Modeling and Reproducing Textile Sensor Noise: Implications for Textile-Compatible Signal Processing Algorithms

Smart textiles provide an opportunity to simultaneously record various electrophysiological signals, e.g., ECG, from the human body in a non-invasive and continuous manner. Accurate processing of ECG signals recorded using textile sensors is challenging due to the very low signal-to-noise ratio (SNR). Signal processing algorithms that can extract ECG signals out of textile-based electrode recordings, despite low SNR are needed. Presently, there are no textile ECG datasets available to develop, test and validate these algorithms. In this paper we attempted to model textile ECG signals by adding the textile sensor noise to open access ECG signals. We employed the linear predictive coding method to model different features of this noise. By approximating the linear predictive coding residual signals using Kernel Density Estimation, an artificial textile ECG noise signal was generated by filtering the residual signal with the linear predictive coding coefficients.

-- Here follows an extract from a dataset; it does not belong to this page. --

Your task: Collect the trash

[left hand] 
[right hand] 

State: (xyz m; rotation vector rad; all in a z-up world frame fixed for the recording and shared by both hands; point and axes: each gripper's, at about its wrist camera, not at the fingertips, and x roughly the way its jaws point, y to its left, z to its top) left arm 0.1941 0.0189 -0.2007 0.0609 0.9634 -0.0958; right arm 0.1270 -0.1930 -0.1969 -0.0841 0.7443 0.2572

The synthetic textile sensor noise was added to the MIT-BIH Arrhythmia Database (MITDB), thus creating Textile-like ECG dataset consisting of 108 trials (30 min each). Furthermore, a Python code for generating textile-like ECG signals with variable SNR was also made available online. Finally, to provide a benchmark for the performance of R-peak detection algorithms on textile ECG, the five common R-peak detection algorithms: Pan & Tompkins, improved Pan & Tompkins (in Biosppy), Hamilton, Engelse, and Khamis, were tested on textile-like MITDB. This work provides an approach to generating noisy textile ECG signals, and facilitating the development, testing, and evaluation of signal processing algorithms for textile ECGs.

Automated summary

This paper presents an approach to generating noisy textile ECG signals and creating a Textile-like ECG dataset with 108 trials. Additionally, the authors provide a Python code for generating textile-like ECG signals with variable SNR online.